Euronav has forecast weak charter rates ahead for crude tankers after noting that demand for floating storage is falling more quickly than it had expected.

The Belgian tanker giant said in a quarterly report that reduced supply and demand for crude during the coronavirus pandemic would prove challenging for tanker markets.

“Floating storage requirements dissipated sooner than expected, pivoting the tanker market to a transition phase ahead of our prior forecast,” chief executive Hugo De Stoop said.

Oil analysts estimated the amount of crude stored at sea hit a record high in June, with several oversupply due to an earlier price war and a pandemic-triggered demand collapse.

But the use of tankers as floating storage has been reduced in recent weeks as major producers cut production, while destocking begins in some countries where lockdown measures have been relaxed.
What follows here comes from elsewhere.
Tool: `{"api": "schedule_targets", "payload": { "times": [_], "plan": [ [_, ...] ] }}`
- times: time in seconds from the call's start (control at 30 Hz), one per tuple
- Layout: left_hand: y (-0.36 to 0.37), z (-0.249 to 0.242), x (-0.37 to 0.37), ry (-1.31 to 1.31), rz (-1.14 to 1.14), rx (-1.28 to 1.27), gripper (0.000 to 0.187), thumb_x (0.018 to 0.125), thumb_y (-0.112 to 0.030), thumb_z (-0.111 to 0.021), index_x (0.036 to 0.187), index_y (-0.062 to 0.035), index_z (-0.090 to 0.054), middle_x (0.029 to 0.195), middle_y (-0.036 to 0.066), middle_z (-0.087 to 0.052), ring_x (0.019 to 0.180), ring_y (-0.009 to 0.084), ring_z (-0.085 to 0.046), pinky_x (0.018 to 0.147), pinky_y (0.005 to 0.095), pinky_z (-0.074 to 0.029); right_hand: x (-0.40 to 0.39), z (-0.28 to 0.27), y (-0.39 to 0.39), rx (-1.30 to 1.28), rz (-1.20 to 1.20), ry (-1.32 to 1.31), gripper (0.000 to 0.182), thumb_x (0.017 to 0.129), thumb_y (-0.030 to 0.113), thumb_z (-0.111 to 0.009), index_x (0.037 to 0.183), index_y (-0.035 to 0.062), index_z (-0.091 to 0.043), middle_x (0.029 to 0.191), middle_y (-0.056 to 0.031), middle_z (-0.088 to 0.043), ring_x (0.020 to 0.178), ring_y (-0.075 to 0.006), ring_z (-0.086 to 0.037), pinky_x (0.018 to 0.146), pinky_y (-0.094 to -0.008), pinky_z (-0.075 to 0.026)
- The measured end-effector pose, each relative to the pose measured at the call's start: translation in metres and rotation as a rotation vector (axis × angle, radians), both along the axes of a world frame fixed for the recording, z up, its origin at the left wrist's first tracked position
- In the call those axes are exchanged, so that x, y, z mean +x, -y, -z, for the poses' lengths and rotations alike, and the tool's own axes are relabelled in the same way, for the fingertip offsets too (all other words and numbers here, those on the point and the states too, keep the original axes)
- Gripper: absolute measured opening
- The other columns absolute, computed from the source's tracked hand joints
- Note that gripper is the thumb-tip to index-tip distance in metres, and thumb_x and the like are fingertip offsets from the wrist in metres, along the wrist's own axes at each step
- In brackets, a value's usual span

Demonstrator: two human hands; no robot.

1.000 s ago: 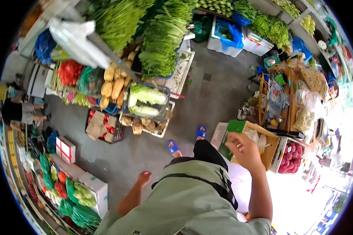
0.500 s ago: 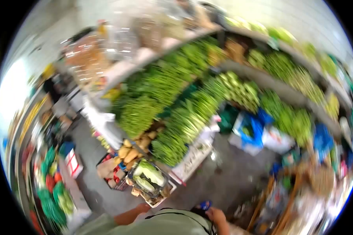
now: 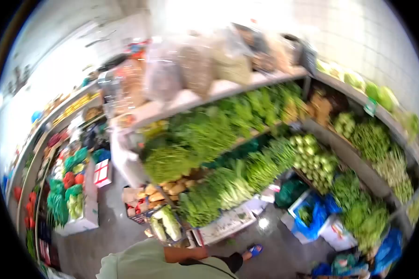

New York and Brussels-listed Euronav is now seeing the peak requirement for floating crude storage at about 275m barrels, compared with forecast of three times that amount made at the beginning of the second quarter.

With bearish market conditions, the company has expected asset prices to be pressured and more aged vessels to be recycled.

Strong quarterly results

The downbeat forecast came as Euronav reported net profits of $260m for the second quarter, roughly in line with market expectation. That was a significant turnaround from a loss of $38.6m in the same period of 2019.

Revenue rose to $435m from $169m due to a spike in charter rates for crude tankers, triggered by earlier demand for floating storage.

The company flipped to net profits of $485m between January and June from losses of $19m during the corresponding period of last year.

“Tanker markets continued to deliver strong earnings throughout the second quarter and into the early part of the third quarter,” De Stoop said.

So far in the third quarter, Euronav’s VLCC fleet in the spot trade has achieved time-charter equivalent earnings of $60,250 per day, with 48% of their available days fixed. Suezmaxes recorded $36,500 per day, also with 48% covered.

Those are strong figures that can be attributed to lower-than-normal coverage and some vessels on “very high” demurrage rates, Fearnley Securities said in a note.

Adjusting for those factors, the brokerage said the time-charter equivalent earnings for VLCCs would be close to “mid to high” $40,000s.

Healthy returns for shareholders

Euronav has also announced it will spend another $25m on share buybacks before end-September after purchasing just under 8.5m shares at an average price of $8.86 recently.

Its shares closed at $9.88 on the New York Stock Exchange on Wednesday.

The company has declared a dividend of $0.47 per share for the second quarter, compared with $0.81 between January and March.

Euronav’s continued focus on return of capital remains in line with its payout policy, said Clarksons Platou Securities.

The investment banking arm of shipbroker Clarksons said that the company's share buyback and dividend together total $0.91 per share, in line with expectations calling for $0.89 per share.

Crew woes

Looking forward, Euronav has stated its main concern would be that more than 600 of its seafarers with expired contracts remain stranded at sea.

Hundreds of thousands of seafarers have faced similar issues in recent months, with travel restrictions across the globe to control the spread of Covid-19.

“Crew changes are critical for all shipping sectors and movement of goods,” De Stoop said. “We reiterate our call to governments globally to acknowledge the essential role seafarers play in maintaining crucial supply chains and global commerce during this pandemic.”

Euronav has called on more authorities to designate seafarers as “key workers” to expedite their travel within and across the borders.

While stressing that none of its crew has been infected with the coronavirus, the company predicts higher crew-related expenditures related to quarantine accommodation and increased travel costs this quarter.